# Evaluating Gensim Phrases
Choosing threshold values.

In [1]:
from gensim.models.phrases import Phrases
import pandas as pd
import os.path

from hidden_vars import TABLES_DIR

In [2]:
models = {
    f"{n}gram" : Phrases.load(f"gensim_phrase_models/{n}gram_phrases.pkl") 
    for n in ["bi", "tri", "four"]
}

phrase_dfs = {
    f"{n}gram_df" : pd.DataFrame(
        models[f"{n}gram"].export_phrases().items(),
        columns =["Phrase", "Score"]
    ).sort_values(by="Score")
    for n in ["bi", "tri", "four"]
}

bigram_df = phrase_dfs["bigram_df"]
trigram_df = phrase_dfs["trigram_df"]
fourgram_df = phrase_dfs["fourgram_df"]

del phrase_dfs

In [3]:
fourgram_df[fourgram_df["Phrase"] == "money_supply"]

Unnamed: 0,Phrase,Score
74,money_supply,0.597756


In [4]:
models["fourgram"].score_candidate("federal_reserve", "bank", [])

('federal_reserve_bank', 0.5975215517786429)

In [5]:
test_sent = [
    "federal", "open", "market", "committee", 
    "meeting", 
    "federal", "reserve", "bank", 
    "new", "york",
    "repurchase", "agreement", 
    "residential", "real", "estate", 
    "commercial", "real", "estate", 
    "core", "inflation", 
    "federal", "open",
    "euro", "area",
    "maximum", "employment",
    "federal", "fund", "rate",
    "board", "governor", "federal", "reserve", "system",
    "discount", "rate"
]

n_gram_word_list = test_sent
for phrase_model in models.values():
    print(phrase_model)
    n_gram_word_list = phrase_model[n_gram_word_list]

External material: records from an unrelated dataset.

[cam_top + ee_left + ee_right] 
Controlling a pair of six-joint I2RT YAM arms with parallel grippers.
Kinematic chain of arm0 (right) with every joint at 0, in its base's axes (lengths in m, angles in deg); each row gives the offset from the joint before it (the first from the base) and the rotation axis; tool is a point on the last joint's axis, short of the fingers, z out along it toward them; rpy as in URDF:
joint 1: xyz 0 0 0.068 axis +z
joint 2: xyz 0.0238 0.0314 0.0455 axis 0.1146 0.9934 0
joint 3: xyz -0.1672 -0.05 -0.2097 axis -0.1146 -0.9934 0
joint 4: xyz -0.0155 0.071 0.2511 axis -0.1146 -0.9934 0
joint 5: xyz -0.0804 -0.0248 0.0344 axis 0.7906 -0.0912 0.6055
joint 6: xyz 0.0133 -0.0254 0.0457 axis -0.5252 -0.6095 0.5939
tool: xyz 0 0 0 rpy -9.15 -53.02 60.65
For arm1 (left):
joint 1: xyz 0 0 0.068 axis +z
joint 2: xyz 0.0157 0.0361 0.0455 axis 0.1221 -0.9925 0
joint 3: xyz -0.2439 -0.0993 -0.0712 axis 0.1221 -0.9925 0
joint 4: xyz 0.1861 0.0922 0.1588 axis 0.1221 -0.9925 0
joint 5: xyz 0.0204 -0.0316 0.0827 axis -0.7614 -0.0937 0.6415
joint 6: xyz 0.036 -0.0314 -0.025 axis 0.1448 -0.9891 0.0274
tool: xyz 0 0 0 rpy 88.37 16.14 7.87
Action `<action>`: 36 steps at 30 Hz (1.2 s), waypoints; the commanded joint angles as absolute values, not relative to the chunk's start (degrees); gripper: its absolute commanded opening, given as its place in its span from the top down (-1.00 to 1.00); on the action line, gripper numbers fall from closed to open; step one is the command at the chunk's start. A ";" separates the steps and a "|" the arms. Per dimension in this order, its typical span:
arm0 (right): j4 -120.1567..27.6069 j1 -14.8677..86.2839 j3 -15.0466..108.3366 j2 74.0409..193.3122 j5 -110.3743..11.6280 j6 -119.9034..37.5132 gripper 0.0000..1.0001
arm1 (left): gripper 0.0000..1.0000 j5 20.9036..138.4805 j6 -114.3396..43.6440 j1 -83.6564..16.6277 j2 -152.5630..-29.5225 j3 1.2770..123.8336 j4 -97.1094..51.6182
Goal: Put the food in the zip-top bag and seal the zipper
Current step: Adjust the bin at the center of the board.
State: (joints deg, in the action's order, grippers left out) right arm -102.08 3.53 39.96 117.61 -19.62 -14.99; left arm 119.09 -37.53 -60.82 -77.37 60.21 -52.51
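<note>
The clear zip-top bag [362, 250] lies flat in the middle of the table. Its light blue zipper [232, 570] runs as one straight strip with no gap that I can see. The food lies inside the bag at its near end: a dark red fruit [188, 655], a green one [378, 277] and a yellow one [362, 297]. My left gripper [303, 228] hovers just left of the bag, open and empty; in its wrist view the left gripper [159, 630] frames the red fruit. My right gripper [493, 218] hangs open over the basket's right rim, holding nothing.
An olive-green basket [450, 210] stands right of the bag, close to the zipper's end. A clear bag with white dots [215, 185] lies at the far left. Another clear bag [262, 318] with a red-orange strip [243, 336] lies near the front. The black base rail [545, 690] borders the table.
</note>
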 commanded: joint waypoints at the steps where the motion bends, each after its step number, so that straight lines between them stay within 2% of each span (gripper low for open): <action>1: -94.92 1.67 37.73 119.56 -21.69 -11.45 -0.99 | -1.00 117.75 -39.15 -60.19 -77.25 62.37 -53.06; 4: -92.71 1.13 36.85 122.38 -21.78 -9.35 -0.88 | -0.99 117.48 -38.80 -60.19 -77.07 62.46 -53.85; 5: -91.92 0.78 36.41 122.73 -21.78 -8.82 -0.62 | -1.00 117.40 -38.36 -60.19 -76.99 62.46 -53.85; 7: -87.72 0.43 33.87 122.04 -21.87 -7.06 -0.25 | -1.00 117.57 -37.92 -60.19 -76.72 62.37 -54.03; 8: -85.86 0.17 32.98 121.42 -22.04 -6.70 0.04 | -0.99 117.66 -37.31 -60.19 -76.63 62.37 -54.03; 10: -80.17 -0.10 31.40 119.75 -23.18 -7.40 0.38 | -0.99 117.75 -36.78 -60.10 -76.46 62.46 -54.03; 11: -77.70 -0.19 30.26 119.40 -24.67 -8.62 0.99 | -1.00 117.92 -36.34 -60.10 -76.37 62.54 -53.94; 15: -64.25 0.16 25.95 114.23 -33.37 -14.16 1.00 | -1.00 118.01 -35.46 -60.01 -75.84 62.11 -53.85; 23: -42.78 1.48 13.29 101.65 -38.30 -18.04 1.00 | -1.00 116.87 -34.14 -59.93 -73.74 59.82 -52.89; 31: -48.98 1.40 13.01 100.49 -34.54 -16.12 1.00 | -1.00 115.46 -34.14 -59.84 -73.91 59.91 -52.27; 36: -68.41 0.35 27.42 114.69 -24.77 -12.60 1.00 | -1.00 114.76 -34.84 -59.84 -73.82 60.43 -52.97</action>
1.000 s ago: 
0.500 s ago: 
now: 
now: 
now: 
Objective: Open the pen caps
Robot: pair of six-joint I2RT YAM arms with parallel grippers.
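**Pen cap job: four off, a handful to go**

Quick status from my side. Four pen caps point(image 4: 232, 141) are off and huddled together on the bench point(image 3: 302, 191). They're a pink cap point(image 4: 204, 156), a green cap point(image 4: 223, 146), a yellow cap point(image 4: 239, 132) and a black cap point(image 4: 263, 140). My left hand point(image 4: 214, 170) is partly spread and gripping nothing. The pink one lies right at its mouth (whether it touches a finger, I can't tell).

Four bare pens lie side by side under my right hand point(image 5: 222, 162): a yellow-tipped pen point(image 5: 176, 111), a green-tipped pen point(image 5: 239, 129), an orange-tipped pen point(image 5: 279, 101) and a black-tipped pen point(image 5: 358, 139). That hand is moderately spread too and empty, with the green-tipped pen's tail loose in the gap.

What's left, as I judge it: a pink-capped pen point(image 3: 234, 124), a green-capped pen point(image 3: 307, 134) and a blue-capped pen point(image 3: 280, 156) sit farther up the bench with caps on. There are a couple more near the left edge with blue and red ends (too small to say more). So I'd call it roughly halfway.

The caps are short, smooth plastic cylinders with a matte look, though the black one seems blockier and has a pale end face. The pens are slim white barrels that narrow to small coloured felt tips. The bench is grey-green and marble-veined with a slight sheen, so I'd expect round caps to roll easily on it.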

for _ in n_gram_word_list:
    print(_)

del test_sent, n_gram_word_list, phrase_model

Phrases<3413836 vocab, min_count=3067, threshold=0.66, max_vocab_size=40000000>
Phrases<3454842 vocab, min_count=3067, threshold=0.6, max_vocab_size=40000000>
Phrases<3496643 vocab, min_count=3067, threshold=0.5, max_vocab_size=40000000>
federal_open_market
committee
meeting
federal_reserve_bank
new_york
repurchase_agreement
residential_real_estate
commercial_real_estate
core_inflation
federal
open
euro_area
maximum_employment
federal_fund_rate
board_governor_federal_reserve
system
discount_rate


## Getting list of identified n-grams & frequency

In [6]:
models["fourgram"].score_candidate("united", "kingdom", [])

('united_kingdom', 1.4994320636210945)

[NPMI score should be < 1](https://github.com/RaRe-Technologies/gensim/issues/3042)

In [7]:
phrase_list = list(bigram_df["Phrase"]) + list(trigram_df["Phrase"]) + list(fourgram_df["Phrase"])
phrase_list = list(set(phrase_list))


new = []
for i in phrase_list:
    add_i = True
    for j in phrase_list:
        if i != j and i in j:
            add_i = False
            break
    if add_i:
        new.append(i)



phrase_list = [
    tuple(phrase.split("_"))
    for phrase in new
]

del new, i, j, add_i

In [8]:
n_gram_freq_df = pd.read_csv("n_grams.csv", nrows=1000, usecols=["n_gram", "frequency"])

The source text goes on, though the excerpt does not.